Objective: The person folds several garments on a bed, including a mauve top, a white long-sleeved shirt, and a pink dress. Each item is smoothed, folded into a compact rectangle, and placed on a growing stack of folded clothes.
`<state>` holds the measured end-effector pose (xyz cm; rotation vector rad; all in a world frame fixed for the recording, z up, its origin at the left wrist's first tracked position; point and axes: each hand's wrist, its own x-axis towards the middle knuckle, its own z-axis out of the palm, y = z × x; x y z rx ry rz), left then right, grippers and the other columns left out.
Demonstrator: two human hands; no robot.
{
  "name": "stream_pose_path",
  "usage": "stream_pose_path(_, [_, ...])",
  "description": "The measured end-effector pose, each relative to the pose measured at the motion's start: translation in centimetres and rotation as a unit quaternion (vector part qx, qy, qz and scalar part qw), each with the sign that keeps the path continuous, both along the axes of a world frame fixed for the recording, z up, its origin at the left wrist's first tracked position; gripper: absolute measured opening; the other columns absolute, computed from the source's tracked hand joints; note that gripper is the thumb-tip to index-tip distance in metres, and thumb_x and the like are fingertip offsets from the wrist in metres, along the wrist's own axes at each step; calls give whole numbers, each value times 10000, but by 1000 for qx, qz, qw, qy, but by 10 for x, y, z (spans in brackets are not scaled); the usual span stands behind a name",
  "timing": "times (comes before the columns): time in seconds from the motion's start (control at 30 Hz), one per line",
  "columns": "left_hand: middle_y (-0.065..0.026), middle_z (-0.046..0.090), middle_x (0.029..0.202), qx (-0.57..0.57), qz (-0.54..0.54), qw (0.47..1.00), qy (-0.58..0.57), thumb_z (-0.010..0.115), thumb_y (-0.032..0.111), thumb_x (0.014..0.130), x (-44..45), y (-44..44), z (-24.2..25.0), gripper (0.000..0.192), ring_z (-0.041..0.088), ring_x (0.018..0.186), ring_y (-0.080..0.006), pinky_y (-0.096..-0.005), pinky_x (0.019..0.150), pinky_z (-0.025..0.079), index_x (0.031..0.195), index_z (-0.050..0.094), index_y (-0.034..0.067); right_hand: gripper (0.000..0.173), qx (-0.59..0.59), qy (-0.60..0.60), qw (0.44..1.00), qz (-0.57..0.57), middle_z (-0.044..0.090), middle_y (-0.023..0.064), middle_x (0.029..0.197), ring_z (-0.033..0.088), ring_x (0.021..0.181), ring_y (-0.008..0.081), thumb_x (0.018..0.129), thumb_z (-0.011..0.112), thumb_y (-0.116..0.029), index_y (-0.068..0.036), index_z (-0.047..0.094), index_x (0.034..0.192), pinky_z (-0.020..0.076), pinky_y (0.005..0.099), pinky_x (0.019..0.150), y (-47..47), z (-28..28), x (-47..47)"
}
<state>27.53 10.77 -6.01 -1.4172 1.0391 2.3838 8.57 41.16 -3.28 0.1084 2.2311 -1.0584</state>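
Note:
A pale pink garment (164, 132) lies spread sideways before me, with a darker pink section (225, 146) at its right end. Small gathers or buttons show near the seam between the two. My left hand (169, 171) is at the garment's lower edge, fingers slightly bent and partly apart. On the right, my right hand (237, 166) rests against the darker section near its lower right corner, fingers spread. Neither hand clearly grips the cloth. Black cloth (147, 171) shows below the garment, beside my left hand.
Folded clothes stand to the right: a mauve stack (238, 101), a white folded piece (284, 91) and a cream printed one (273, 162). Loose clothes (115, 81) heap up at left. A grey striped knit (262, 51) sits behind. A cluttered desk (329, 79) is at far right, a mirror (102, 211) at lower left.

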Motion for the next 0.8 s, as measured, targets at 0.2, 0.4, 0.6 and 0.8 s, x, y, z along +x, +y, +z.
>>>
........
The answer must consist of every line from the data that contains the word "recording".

`<state>` holds the measured end-effector pose (xyz cm; rotation vector rad; all in a world frame fixed for the recording, z up, its origin at the left wrist's first tracked position; point and axes: each hand's wrist, its own x-axis towards the middle knuckle, its own z-axis out of the palm, y = z × x; x y z rx ry rz), left then right, grippers and the other columns left out.
  "description": "The measured end-effector pose, each relative to the pose measured at the motion's start: translation in centimetres and rotation as a unit quaternion (vector part qx, qy, qz and scalar part qw), each with the sign that keeps the path continuous, both along the axes of a world frame fixed for the recording, z up, its origin at the left wrist's first tracked position; gripper: absolute measured opening; the other columns absolute, computed from the source's tracked hand joints; note that gripper is the thumb-tip to index-tip distance in metres, and thumb_x and the like are fingertip offsets from the wrist in metres, along the wrist's own axes at each step; calls give whole numbers, each value times 10000, but by 1000 for qx, qz, qw, qy, but by 10 for x, y, z (spans in brackets are not scaled); the usual span stands behind a name",

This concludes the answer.